Remarkably, the night our Musings was published, we had the opportunity to have dinner with the TransCanada official who has been heading up the Keystone pipeline project.  Without commenting on what we had written, we asked his take on the developments and likely outcome, which proved to be remarkably similar to what we had suggested.  In the course of our dinner conversation, we learned many additional details and heard stories about conversations with various government officials, politicians and others that occurred during the process.  We also were apprised of a number of facts about the pipeline and the Nebraska aquifer that were brushed aside or distorted by environmental opponents. 

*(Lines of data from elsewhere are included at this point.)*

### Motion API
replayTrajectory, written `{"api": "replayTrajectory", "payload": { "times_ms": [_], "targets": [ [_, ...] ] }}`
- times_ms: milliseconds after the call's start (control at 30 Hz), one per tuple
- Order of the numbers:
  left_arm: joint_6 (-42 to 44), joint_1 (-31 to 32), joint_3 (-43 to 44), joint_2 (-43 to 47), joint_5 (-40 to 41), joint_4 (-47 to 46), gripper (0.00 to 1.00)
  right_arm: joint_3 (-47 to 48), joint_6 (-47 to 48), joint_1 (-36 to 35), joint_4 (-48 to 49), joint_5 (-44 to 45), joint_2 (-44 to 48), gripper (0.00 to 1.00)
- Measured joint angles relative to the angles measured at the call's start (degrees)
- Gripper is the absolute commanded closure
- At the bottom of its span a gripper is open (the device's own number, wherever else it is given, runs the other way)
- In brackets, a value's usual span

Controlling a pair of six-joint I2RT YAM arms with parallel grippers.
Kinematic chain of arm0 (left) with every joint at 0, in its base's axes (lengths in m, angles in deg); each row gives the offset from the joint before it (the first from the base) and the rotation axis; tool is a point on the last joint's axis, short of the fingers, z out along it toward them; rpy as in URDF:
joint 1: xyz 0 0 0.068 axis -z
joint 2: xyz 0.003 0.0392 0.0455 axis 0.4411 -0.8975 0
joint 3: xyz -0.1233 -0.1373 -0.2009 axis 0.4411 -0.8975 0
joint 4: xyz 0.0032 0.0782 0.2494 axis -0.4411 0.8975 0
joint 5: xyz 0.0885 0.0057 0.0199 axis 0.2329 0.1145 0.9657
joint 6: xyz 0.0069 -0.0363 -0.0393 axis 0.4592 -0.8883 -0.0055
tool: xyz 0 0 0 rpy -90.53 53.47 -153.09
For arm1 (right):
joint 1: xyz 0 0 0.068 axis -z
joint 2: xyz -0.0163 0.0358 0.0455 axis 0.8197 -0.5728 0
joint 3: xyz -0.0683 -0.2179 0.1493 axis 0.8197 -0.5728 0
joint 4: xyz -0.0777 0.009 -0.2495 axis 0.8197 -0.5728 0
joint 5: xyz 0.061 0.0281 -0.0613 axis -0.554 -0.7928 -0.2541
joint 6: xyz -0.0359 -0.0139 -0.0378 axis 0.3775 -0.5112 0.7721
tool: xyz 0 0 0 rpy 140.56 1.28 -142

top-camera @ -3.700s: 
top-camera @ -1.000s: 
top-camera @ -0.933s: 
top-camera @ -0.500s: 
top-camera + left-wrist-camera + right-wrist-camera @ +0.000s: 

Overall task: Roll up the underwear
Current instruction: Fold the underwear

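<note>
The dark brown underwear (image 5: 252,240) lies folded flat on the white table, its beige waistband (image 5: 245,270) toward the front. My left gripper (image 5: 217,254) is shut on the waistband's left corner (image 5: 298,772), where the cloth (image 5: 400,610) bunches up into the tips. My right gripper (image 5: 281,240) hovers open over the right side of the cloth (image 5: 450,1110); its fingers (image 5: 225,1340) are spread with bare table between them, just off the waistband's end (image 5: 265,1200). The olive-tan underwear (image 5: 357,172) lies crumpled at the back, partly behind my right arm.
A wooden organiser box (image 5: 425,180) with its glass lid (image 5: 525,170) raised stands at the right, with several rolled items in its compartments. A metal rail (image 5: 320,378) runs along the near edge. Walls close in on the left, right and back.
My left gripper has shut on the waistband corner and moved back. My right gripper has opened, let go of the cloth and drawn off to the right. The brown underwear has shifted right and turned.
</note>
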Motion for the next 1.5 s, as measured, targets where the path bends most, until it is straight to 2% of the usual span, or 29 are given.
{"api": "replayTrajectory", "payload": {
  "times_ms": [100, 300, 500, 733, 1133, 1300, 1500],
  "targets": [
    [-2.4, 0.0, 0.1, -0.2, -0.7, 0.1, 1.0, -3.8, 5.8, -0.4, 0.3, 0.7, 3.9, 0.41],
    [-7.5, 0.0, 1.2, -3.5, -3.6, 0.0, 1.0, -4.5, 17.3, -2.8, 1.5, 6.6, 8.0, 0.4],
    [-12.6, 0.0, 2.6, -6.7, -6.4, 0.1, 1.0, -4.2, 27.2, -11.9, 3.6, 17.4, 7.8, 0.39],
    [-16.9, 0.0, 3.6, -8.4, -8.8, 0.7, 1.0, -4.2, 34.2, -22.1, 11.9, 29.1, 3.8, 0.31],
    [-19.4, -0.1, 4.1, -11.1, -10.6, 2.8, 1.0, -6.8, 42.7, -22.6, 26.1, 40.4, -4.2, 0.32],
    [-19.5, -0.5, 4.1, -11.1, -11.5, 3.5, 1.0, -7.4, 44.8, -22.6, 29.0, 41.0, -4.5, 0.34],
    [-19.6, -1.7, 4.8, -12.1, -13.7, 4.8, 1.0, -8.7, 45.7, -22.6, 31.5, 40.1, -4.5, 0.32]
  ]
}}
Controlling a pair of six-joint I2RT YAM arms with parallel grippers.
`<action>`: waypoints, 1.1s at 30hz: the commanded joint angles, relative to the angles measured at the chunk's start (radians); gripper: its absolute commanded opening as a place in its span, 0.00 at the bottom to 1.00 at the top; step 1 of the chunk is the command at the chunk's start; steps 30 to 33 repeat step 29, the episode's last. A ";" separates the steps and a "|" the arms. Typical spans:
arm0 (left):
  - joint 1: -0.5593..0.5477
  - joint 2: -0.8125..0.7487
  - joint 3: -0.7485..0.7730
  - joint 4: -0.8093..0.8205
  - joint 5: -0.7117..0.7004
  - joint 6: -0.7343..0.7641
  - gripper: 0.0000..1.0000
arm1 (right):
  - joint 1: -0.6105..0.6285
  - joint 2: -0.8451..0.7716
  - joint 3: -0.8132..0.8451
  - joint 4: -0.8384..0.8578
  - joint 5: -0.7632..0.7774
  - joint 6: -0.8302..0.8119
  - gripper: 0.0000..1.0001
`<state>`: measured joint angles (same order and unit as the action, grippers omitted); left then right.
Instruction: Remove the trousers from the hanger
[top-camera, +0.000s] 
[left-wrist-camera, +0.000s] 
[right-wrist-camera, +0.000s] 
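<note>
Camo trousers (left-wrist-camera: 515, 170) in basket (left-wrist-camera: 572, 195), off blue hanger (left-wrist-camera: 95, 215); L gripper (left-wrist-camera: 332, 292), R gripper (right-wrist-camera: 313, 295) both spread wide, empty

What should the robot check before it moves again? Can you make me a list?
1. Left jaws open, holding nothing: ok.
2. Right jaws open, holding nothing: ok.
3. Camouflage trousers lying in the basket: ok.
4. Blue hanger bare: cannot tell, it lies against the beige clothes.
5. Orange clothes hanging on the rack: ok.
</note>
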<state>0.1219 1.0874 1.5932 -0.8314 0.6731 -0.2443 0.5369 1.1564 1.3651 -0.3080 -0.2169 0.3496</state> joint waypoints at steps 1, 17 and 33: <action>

Exhibit 1.  Keystone XL Pipeline Route
Keystone XL Pipeline Route
Source:  The New York Times

With the IG’s claims having been largely dismissed by the State Department’s reciting of the facts about the appointment of the consulting firm to review the project, the announcement of the delay in rendering the decision rested on the view that the agency needed to consider rerouting the pipeline in order to minimize the risk of environmental damage to the Ogallala aquifer.  This rerouting decision came despite the State Department having indicated it found the final pipeline route selected to be the least environmentally damaging of the seven routes examined.  The decision would appear to have been made in recognition of the political landscape President Obama is confronting. 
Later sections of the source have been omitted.